:: AIM OF THE EXERCISE ::
Omit the images. Copy each entry word for word.

[Items from a data source]
---*---

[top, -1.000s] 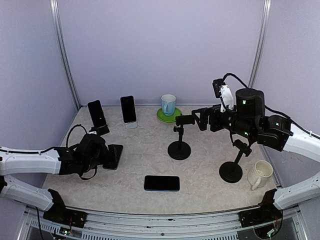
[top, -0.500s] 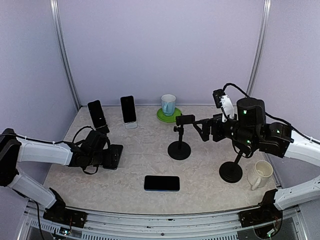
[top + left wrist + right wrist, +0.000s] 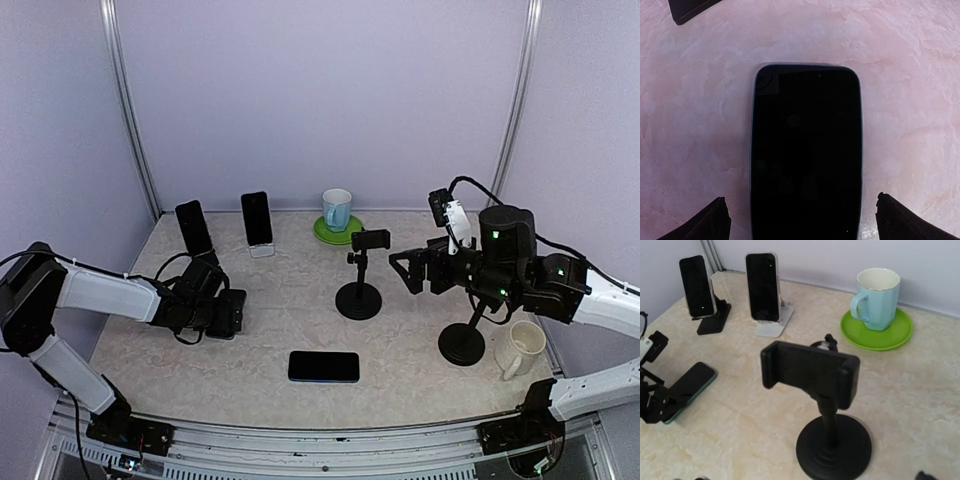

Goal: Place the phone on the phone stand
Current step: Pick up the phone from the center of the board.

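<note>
Squarely within left gripper: phone.

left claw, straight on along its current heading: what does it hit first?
The dark phone lying flat on the table; the open left claw points squarely at it. How close is unclear.

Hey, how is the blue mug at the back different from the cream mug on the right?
The blue mug is pale blue; the cream mug is off-white. The blue mug sits on a green saucer, the cream mug straight on the table. The blue mug stands at the back by the wall, the cream mug near the front right edge. Both are upright, each with one handle.
</note>
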Robot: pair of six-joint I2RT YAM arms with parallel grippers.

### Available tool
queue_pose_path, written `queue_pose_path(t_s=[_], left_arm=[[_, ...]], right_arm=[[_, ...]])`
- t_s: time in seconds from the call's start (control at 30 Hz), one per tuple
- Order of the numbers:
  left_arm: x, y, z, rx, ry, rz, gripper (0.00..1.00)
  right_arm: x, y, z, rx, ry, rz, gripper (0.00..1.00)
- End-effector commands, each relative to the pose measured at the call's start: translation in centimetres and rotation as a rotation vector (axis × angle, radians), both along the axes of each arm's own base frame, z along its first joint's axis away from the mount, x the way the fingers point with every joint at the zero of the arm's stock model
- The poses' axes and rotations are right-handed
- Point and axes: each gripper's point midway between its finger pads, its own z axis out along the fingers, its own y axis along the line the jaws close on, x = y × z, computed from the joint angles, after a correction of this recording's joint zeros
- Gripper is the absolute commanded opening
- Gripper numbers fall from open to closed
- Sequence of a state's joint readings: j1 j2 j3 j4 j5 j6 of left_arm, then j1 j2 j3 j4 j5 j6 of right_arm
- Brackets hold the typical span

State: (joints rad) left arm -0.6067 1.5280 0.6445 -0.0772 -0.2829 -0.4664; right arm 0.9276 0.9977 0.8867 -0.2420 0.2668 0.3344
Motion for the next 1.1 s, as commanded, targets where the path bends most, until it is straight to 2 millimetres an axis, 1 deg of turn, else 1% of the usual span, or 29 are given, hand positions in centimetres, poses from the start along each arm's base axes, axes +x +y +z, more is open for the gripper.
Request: queue_pose_path(t_s=[0.0, 0.3, 0.53, 0.7, 1.07], left_arm=[[1.0, -0.6, 0.6, -0.015, -0.014, -0.016, 0.99], [1.3, -0.6, -0.1, -0.014, 0.012, -0.024, 0.99], [1.2, -0.5, -0.6, -0.003, 0.032, -0.019, 0.99], [1.1, -0.6, -1.0, -0.004, 0.044, -0.023, 0.98], [0.6, 0.0, -1.9, 0.025, 0.071, -0.012, 0.93]], right_arm=[[-0.5, 0.1, -0.2, 0.015, 0.004, 0.017, 1.00], [-0.5, 0.1, -0.6, 0.011, 0.008, 0.017, 1.00], [-0.5, 0.1, -0.6, 0.006, 0.003, 0.014, 1.00], [-0.4, 0.2, -0.9, 0.000, 0.005, 0.015, 1.00], [-0.4, 0.1, -0.7, 0.001, 0.002, 0.015, 1.00]])
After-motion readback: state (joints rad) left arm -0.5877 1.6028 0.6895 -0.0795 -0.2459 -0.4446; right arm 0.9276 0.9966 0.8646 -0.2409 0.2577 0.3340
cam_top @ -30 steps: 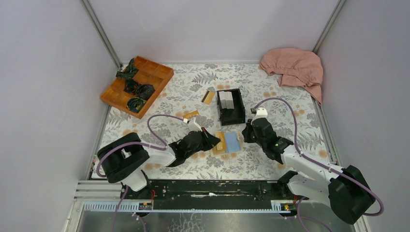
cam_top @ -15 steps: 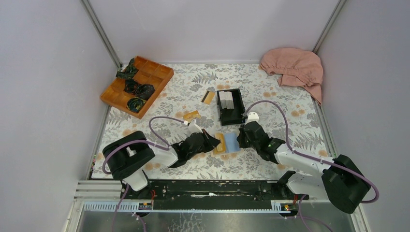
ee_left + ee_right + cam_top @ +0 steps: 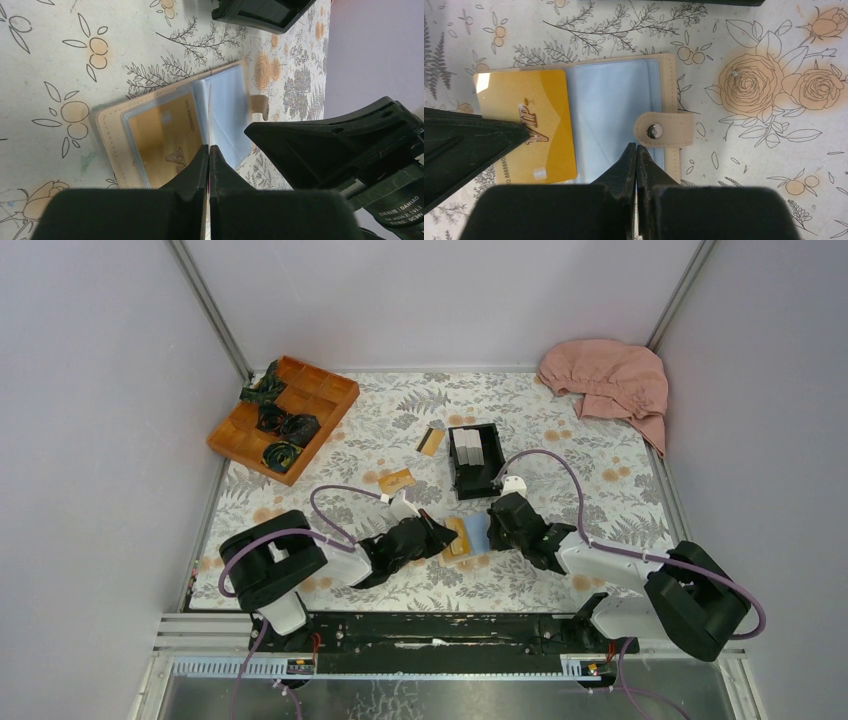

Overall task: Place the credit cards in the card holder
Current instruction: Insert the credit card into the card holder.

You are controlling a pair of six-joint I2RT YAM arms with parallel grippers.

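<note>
The tan card holder [image 3: 470, 537] lies open on the floral cloth between my two grippers. It also shows in the left wrist view [image 3: 107, 135] and the right wrist view [image 3: 670, 90], snap tab [image 3: 663, 130] to the right. A gold card [image 3: 526, 132] marked VIP lies on its left panel; I cannot tell whether it is inside a sleeve. The right panel is a pale blue clear sleeve [image 3: 606, 115]. My left gripper [image 3: 209, 146] is shut, tips over the fold. My right gripper [image 3: 636, 146] is shut, tips on the blue sleeve. Two more cards lie further back: an orange one [image 3: 397, 480] and one with a black band [image 3: 432, 441].
A black open-topped box [image 3: 475, 462] stands just behind the card holder. An orange compartment tray [image 3: 283, 417] with dark bundles is at the back left. A pink cloth [image 3: 607, 378] lies in the back right corner. Grey walls close in three sides.
My right gripper has moved left and come down onto the card holder's right panel. My left gripper has edged slightly right over the left panel.
</note>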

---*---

:: ANSWER FOR THE TASK ::
[top, -1.000s] 
[top, -0.500s] 
[top + left wrist + right wrist, +0.000s] 

Goal: Place the phone on the phone stand
Current step: Pick up the phone from the center of the board.

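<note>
Squarely within left gripper: phone.

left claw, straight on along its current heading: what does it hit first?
The dark phone lying flat on the table; the open left claw points squarely at it. How close is unclear.

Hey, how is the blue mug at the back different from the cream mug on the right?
The blue mug is pale blue; the cream mug is off-white. The blue mug sits on a green saucer, the cream mug straight on the table. The blue mug stands at the back by the wall, the cream mug near the front right edge. Both are upright, each with one handle.
</note>
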Robot: pair of six-joint I2RT YAM arms with parallel grippers.

### Available tool
queue_pose_path, written `queue_pose_path(t_s=[_], left_arm=[[_, ...]], right_arm=[[_, ...]])`
- t_s: time in seconds from the call's start (control at 30 Hz), one per tuple
- Order of the numbers:
  left_arm: x, y, z, rx, ry, rz, gripper (0.00..1.00)
  right_arm: x, y, z, rx, ry, rz, gripper (0.00..1.00)
- End-effector commands, each relative to the pose measured at the call's start: translation in centimetres and rotation as a rotation vector (axis × angle, radians), both along the axes of each arm's own base frame, z along its first joint's axis away from the mount, x the way the fingers point with every joint at the zero of the arm's stock model
- The poses' axes and rotations are right-handed
- Point and axes: each gripper's point midway between its finger pads, its own z axis out along the fingers, its own y axis along the line the jaws close on, x = y × z, computed from the joint angles, after a correction of this recording's joint zeros
- Gripper is the absolute commanded opening
- Gripper numbers fall from open to closed
- Sequence of a state's joint readings: j1 j2 j3 j4 j5 j6 of left_arm, then j1 j2 j3 j4 j5 j6 of right_arm
- Brackets hold the typical span

State: (joints rad) left arm -0.6067 1.5280 0.6445 -0.0772 -0.2829 -0.4664; right arm 0.9276 0.9977 0.8867 -0.2420 0.2668 0.3344
Motion for the next 1.1 s, as commanded, targets where the path bends most, until it is straight to 2 millimetres an axis, 1 deg of turn, else 1% of the usual span, or 29 are given, hand positions in centimetres, poses from the start along each arm's base axes, axes +x +y +z, more is open for the gripper.
Request: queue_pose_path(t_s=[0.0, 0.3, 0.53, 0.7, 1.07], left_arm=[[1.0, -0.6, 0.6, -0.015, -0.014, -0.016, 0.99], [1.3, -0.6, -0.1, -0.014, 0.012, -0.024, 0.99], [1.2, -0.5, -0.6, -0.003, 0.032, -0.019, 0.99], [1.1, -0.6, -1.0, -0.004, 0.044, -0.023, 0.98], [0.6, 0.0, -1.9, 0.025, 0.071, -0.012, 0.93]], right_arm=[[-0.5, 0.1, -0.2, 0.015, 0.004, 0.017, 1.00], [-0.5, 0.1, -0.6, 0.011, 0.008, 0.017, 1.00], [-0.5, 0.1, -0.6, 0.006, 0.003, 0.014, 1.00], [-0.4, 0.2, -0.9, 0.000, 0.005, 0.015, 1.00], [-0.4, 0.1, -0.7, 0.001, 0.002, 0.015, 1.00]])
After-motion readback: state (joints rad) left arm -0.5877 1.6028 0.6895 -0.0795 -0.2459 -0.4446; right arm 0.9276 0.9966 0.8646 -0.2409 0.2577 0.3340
cam_top @ -30 steps: 
cam_top @ -15 steps: 
ee_left + ee_right + cam_top @ +0 steps: 

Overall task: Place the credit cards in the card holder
Current instruction: Insert the credit card into the card holder.

You are controlling a pair of six-joint I2RT YAM arms with parallel grippers.

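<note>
The tan card holder [image 3: 470, 537] lies open on the floral cloth between my two grippers. It also shows in the left wrist view [image 3: 107, 135] and the right wrist view [image 3: 670, 90], snap tab [image 3: 663, 130] to the right. A gold card [image 3: 526, 132] marked VIP lies on its left panel; I cannot tell whether it is inside a sleeve. The right panel is a pale blue clear sleeve [image 3: 606, 115]. My left gripper [image 3: 209, 146] is shut, tips over the fold. My right gripper [image 3: 636, 146] is shut, tips on the blue sleeve. Two more cards lie further back: an orange one [image 3: 397, 480] and one with a black band [image 3: 432, 441].
A black open-topped box [image 3: 475, 462] stands just behind the card holder. An orange compartment tray [image 3: 283, 417] with dark bundles is at the back left. A pink cloth [image 3: 607, 378] lies in the back right corner. Grey walls close in three sides.
My right gripper has moved left and come down onto the card holder's right panel. My left gripper has edged slightly right over the left panel.
</note>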

No more output is needed for this exercise.